Knowing all that we know about her testimony, here are four things that should happen immediately.




> 1. *Sandy McElroy should be immediately charged with perjury.* She was clearly told by the FBI and the prosecutors that lying about being there was a crime and was given chance after chance to back down. Instead she doubled down and added very specific and destructive details about what she saw Mike Brown do that day.





> Furthermore, Sandy McElroy is not at all like an eyewitness who was actually there and sincerely believed she saw the events unfold in a way that may be different than the facts of the case. In her back and forth with the FBI, they even went so far as to clarify that it was not a crime to recall something you actually saw and state it in a way that is slightly off from what truly happened.
> 2. *Sandy McElroy should be charged with creating and submitting false evidence which is a felony in Missouri and in most states.* She completely and totally fabricated a journal months after the murder, never mentioned it to the FBI, and was allowed to actually show it to the prosecutors and grand jury as a form of proof she was telling the truth.
> 3. *Prosecutor Bob McCulloch, who undoubtedly will not resign until hell freezes over and pigs fly, should at the very least explain why Sandy McElroy was called to testify*. Having taken months and months to run the grand jury system, McCulloch was well aware of who she was, but clearly believed she should remain anyway.
> 4. *A special prosecutor should be appointed and a new grand jury convened immediately*. Gov. Jay Nixon still has the power to do such a thing—as does a circuit court judge in Missouri. Typically this would only happen in cases in which it can be proven that the prosecutor went out of his or her way to support the defendant in a case and the evidence for that in this case grows daily.





Agree?


----------



## Ralphy1 (Dec 19, 2014)

Grasping at straws again?  It seems that the jury was not as impressed by conflicting witness testimony as by the behavior and the forensic evidence...


----------



## QuickSilver (Dec 19, 2014)

Ralphy1 said:


> Grasping at straws again?  It seems that the jury was not as impressed by conflicting witness testimony as by the behavior and the forensic evidence...

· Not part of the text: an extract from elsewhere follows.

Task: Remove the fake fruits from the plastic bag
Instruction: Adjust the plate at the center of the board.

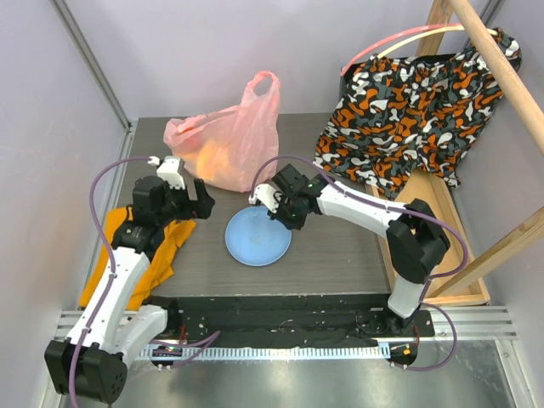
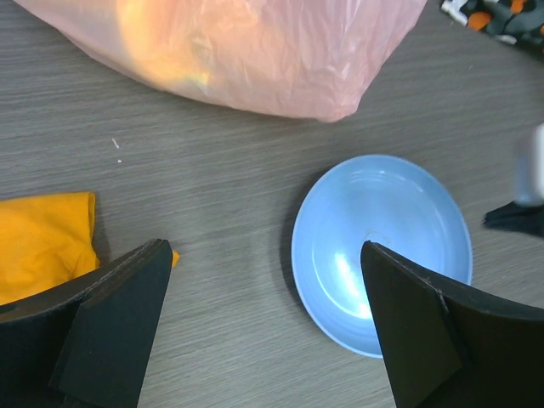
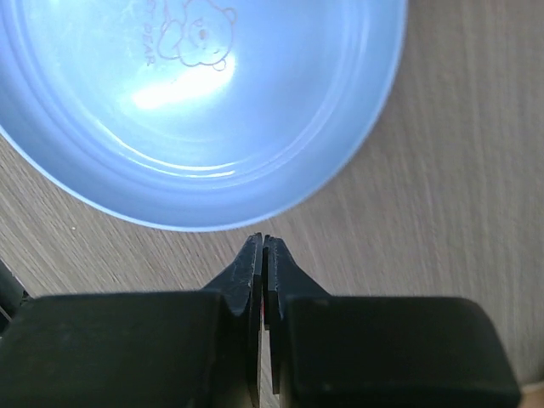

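- Fruit (image 1: 212, 158) was seen only as a yellow-orange blur through the pink bag (image 1: 242, 127). Separate pieces could not be told apart, and none was seen lying outside it.
- The bag was slumped at the far side of the surface (image 1: 340, 255), with one handle loop raised.
- The blue plate (image 1: 257, 236), set near the bag's front edge, was seen bare.
- The left fingers (image 2: 119, 327) were held wide apart with nothing between them, pointed toward the stretch between bag and plate.
- The right fingers (image 3: 263, 263) were pressed together on nothing, just beside the plate's rim.
- The task was judged barely begun: the bag had yet to be opened and every piece drawn out.
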`<state>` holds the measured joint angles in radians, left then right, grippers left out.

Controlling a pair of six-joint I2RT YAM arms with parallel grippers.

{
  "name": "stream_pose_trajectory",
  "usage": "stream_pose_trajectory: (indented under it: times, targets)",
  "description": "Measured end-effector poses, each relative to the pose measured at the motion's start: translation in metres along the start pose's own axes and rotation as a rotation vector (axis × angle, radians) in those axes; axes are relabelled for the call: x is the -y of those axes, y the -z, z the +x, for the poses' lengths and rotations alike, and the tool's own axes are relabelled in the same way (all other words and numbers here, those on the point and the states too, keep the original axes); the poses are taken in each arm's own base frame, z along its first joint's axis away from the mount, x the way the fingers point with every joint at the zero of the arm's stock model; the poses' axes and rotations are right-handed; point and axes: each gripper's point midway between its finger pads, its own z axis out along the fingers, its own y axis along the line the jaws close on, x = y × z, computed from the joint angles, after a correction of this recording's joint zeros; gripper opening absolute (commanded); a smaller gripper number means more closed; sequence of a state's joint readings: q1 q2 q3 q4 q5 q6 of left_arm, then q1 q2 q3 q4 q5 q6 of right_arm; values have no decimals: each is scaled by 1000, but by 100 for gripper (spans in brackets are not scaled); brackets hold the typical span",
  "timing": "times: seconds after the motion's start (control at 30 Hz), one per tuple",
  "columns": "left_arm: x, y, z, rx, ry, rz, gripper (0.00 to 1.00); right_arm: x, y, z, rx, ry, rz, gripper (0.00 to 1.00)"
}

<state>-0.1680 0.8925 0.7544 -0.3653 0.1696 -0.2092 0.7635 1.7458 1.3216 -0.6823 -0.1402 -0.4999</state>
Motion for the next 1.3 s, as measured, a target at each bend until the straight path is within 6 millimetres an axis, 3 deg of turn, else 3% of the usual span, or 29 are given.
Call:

Obviously you have not been listening.. OR reading the news.. ANd it's clear you didn't read my link.    She is totally discredited an no one is denying it... SHE in fact is admitting it... So WHAT straws would those be Ralphy?.   Many of us smelled a rotting rat from the beginning.. and we have been proven right.  Hopefully this will be done the right way. as it should have been from the beginning..


----------



## WhatInThe (Dec 19, 2014)

Most cases, especially high profile ones wind up with dud witnesses or testimony. But you still had the remaining witnesses and physical evidence. And a grand jury is not a trial which means no cross examination. I think too many have gotten used to televised/analyzed trials. This was not a trial. If nothing else her "testimony shouldn't be used in the future. 

The local authorities blew it with poor and slow disclosure. They over played the political game. Early physical evidence disclosure would've put a lot of speculation to rest.

The Gardner and child hit by the grenade case is where the national protestors need to focus.


----------



## 911 (Dec 19, 2014)

I believe each person needs to not only read, but understand the language and how it is legally interrupted as to what a Grand Jury investigation is all about and how it plays into the system. I have read many posts regarding the Ferguson case and honestly, I have to say that no one has hit upon the main reason as to why the Officer in this case was not charged. 

Its's there, but you need to have a full 100% understanding of Grand Juries and just what their duty is. I will not go beyond this because it will only bring about more discussion and turn this thread into something that is not good or productive. I hope that you can respect my decision as to why I do not want to continue commenting on this issue.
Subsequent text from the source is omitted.